Wellington’s cross-agency Service Innovation Lab is attracting interest from as far away as New York and Poverty Bay in New Zealand.
Former White House Deputy Chief Technology Officer Beth Noveck met kindred spirits when she visited the cross-government SI Lab on 31 July.
Two days later it was the turn of Helen Potiki, Director of the Department of Internal Affairs Chief Executive’s office.
Helen, who originally hails from Tolaga Bay, wanted to know how the work being done at the Lab could make a difference for New Zealanders such as her whānau. She was most interested in learning how agencies operating across a range of areas and disciplines are working collaboratively.
Helen’s background includes leading policy work for the Ministry of Women’s Affairs and a major research project on flexible work, looking at how the public service can work to better focus on the needs of stakeholders. This may over time result in big changes to the way the public sector provides services.
She was excited to see how the Lab’s work was so relevant to current government thinking regarding tailoring services around consumer needs, rather than departmental structures.
During her visit to find out more about how the Lab operates and its areas of focus, Beth observed there are lots of exciting things happening there that others can learn from.
Beth’s interests lie in open government, digital democracy and how countries can adopt more evidence-based government and decision making. Her focus includes how to scale and impart skills, build a mind-set of public entrepreneurship and break down silos in data, design and behaviour. She is a professor in technology, culture and society at New York University’s School of Engineering and directs the Governance Lab; creating an innovation agenda within governments, training civic leaders, and improving the UK’s National Health Service’s ability to use data within its system. One project, Crowdlaw, uses technology to tap public knowledge and expertise to improve law-making.

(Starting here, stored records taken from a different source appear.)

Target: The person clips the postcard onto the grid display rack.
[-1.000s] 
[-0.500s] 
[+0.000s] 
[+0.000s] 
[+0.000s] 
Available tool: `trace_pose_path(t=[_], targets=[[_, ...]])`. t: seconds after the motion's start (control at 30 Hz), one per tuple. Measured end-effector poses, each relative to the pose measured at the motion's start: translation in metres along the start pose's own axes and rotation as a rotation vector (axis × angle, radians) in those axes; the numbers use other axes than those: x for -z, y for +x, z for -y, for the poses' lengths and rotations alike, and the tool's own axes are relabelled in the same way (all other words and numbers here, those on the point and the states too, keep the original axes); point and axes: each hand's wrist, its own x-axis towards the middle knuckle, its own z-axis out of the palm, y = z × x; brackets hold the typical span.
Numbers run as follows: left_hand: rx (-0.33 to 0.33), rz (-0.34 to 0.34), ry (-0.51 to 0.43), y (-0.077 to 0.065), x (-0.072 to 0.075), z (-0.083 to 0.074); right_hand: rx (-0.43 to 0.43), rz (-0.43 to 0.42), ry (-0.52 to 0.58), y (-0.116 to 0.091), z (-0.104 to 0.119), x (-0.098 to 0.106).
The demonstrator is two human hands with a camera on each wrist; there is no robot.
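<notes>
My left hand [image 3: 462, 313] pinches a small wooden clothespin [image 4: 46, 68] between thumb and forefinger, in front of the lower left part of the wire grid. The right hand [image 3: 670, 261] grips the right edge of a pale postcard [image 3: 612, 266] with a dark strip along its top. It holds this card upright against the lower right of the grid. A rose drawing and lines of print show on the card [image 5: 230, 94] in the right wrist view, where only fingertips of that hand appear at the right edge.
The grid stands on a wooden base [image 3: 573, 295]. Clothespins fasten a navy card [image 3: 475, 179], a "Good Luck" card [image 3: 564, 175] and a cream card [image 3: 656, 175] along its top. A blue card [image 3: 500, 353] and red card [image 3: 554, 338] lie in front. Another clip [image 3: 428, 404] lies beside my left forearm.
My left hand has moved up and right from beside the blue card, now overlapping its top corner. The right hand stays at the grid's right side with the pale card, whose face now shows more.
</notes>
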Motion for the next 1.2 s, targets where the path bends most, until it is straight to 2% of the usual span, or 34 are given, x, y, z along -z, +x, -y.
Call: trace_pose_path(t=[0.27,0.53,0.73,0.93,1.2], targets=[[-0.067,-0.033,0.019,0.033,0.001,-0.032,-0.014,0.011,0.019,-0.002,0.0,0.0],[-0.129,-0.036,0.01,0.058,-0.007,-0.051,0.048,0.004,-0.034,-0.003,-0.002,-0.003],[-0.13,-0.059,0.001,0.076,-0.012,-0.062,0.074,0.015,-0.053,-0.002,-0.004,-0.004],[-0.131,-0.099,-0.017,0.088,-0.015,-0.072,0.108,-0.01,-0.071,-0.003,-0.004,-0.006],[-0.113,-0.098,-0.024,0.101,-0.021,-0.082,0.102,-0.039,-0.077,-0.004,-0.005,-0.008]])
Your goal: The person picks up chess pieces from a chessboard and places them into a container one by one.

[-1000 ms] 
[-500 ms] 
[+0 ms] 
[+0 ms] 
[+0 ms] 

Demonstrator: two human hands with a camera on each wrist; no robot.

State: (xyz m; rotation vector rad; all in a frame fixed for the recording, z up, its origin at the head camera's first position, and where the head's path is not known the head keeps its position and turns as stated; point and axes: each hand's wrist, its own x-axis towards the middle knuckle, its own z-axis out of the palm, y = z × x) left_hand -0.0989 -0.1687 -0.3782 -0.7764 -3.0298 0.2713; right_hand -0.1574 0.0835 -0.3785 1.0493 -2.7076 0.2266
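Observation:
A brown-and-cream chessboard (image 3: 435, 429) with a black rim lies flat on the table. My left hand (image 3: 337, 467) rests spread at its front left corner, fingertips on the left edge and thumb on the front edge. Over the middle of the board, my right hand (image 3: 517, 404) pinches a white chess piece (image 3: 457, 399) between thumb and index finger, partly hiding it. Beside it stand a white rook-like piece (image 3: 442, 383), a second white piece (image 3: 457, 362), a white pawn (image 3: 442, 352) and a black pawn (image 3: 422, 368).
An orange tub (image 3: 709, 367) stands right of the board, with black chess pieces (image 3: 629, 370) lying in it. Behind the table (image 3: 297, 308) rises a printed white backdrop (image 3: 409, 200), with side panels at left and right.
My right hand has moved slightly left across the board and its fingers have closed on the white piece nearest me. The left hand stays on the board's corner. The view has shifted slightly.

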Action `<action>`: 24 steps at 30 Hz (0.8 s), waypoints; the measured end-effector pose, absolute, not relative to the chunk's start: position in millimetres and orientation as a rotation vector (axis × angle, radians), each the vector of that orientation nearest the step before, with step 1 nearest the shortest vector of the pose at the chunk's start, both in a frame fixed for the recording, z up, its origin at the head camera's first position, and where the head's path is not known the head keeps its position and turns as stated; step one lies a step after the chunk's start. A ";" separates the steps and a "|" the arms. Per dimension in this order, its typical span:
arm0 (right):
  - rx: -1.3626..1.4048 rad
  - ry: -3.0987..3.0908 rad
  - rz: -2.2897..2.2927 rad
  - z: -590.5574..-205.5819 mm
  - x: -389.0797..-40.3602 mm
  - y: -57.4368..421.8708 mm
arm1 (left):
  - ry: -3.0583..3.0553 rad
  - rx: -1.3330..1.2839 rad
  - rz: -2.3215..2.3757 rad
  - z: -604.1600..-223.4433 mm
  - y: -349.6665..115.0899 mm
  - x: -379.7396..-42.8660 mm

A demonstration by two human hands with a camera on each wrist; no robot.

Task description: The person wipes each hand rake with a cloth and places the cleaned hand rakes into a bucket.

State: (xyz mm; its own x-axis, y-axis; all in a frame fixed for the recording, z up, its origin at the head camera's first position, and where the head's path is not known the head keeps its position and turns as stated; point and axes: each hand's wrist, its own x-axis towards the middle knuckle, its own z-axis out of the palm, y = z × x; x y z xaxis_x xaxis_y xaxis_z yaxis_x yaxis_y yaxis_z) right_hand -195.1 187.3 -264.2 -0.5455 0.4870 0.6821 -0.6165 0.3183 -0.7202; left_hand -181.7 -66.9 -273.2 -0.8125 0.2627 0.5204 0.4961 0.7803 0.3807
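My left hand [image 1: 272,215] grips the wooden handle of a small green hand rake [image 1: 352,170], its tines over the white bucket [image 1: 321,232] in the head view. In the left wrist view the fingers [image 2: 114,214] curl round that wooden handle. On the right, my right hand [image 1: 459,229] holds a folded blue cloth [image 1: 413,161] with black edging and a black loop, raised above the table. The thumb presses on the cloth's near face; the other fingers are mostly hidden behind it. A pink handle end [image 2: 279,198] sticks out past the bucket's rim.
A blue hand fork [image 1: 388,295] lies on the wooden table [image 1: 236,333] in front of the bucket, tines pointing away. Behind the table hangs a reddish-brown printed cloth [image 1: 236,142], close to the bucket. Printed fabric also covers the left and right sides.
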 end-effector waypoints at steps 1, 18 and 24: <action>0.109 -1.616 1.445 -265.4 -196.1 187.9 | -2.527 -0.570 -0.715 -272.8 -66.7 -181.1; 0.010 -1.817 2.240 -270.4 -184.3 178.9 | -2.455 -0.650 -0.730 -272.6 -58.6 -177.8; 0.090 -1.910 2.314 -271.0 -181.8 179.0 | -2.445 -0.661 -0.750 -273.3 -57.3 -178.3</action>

Beth heard about some current key New Zealand government initiatives including the appointment of a Chief Technology Officer, work being done to increase digital inclusion and digital rights and the development of the Digital Government Strategy.
During the visits Integrated Services Manager Darryl Carpenter explained how the Lab started off by experimenting with small service improvements. The team found it helped inter-agency collaboration blossom through working together to identify user needs or problems and resolving them through analysis, design and testing.
Pia Andrews, service integration lead, spoke about transforming government services delivery through mapping life journeys, identifying and creating reusable components to support digital services (including legislation as code), engaging with service delivery partners like the Citizen Advice Bureau, researching emerging technologies, and taking an evidence-based and user-centric approach.
Nadia Webster from the Lab and Pim Willemstein from the Better for Business programme talked about how legislation and rules (drafted as code and published as open data) can help create better services. Such ways of working could avoid the kinds of problems caused by difficulties with interpreting the Holidays Act. Better for Business is a cross-agency programme developed to develop easier and smarter ways for business and government to interact.
While in Wellington Beth also met with Minister Curran and spoke at a ‘Thought Leaders’ seminar hosted by the Australia and New Zealand School of Government.
Footnote: It was announced on 8 August that Beth, Pia and Minister Curran have all been recognised among the world’s 100 Most Influential People in Digital Government for 2018 by global platform Apolitical.